Microscopes have long been invaluable tools for biologists but getting a clear look at the smallest sub-cellular structures has always been tricky. In recent years, scientists developed a method to obtain a single super-resolved image of the sub-cellular structure by capturing a video instead of a single shot. This comes with a price of longer acquisition time and requires cells to be artificially still. Now using AI, Technion scientists have found a workaround that can overcome these obstacles. 

This new technology constitutes a major leap in biologists’ ability to study living cells, allowing researchers to observe and better understand the inner machinery of cells and organelles within them. 

To find what they’re looking for under a microscope, biologists commonly use florescent dyes to stain specific structures of interest, making them easier to see. However, achieving imaging resolution smaller than 200 nanometers, or approximately half the wavelength of visible light, is impossible using standard optical microscopes. 

In 2014, scientists from the U.S. and Germany won the Nobel Prize in Chemistry for developing “single-molecule localization microscopy” (SMLM), which relies on making a video of the fluorescently labeled samples rather than a single image.

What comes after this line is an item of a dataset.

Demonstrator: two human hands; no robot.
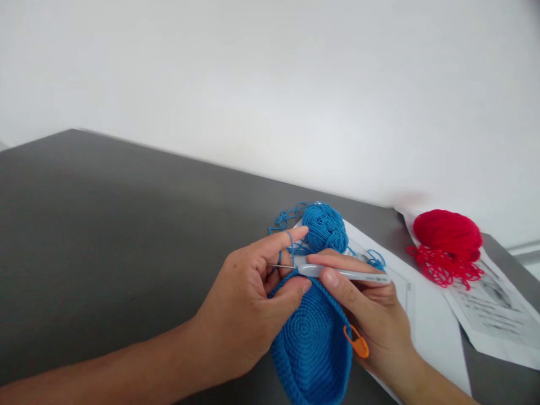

In each frame, only a few individual molecules emit light, creating a sparse speck pattern. Each speck is localized in high resolution and the localizations of the entire video are stacked together to form a high-resolution image.

But long exposures of more than a minute are required to generate a single high-resolution image, so the cell must be fixed — like olden-day photography where subjects needed to stand still to produce a sharp picture. Scientists, however, need to see cells in their natural state, moving and responding to stimuli. 

“Things move in a living cell, but they move with a certain regularity,” said lead researcher Professor Yoav Shechtman. “If we look at microtubules, for example, they are sort of like threads, bound together into a mesh. They move, but you don’t have bits of them randomly hopping about. There’s a pattern to the movement.”

So, Prof. Shechtman and his team in the Faculty of Biomedical Engineering, led by Ph.D. student Alon Saguy, trained artificial neural networks to find patterns in the SMLM videos. The AI networks would receive the recording frame by frame, each frame showing only a few spots of light, and produce a continuous video of the structures behind those spots. Their methodology, recently published in Nature Methods, allowed the group to visualize smaller, multiple cell structures in their natural movement at a resolution of 30 nanometers and orders of magnitudes faster than the original SMLM method.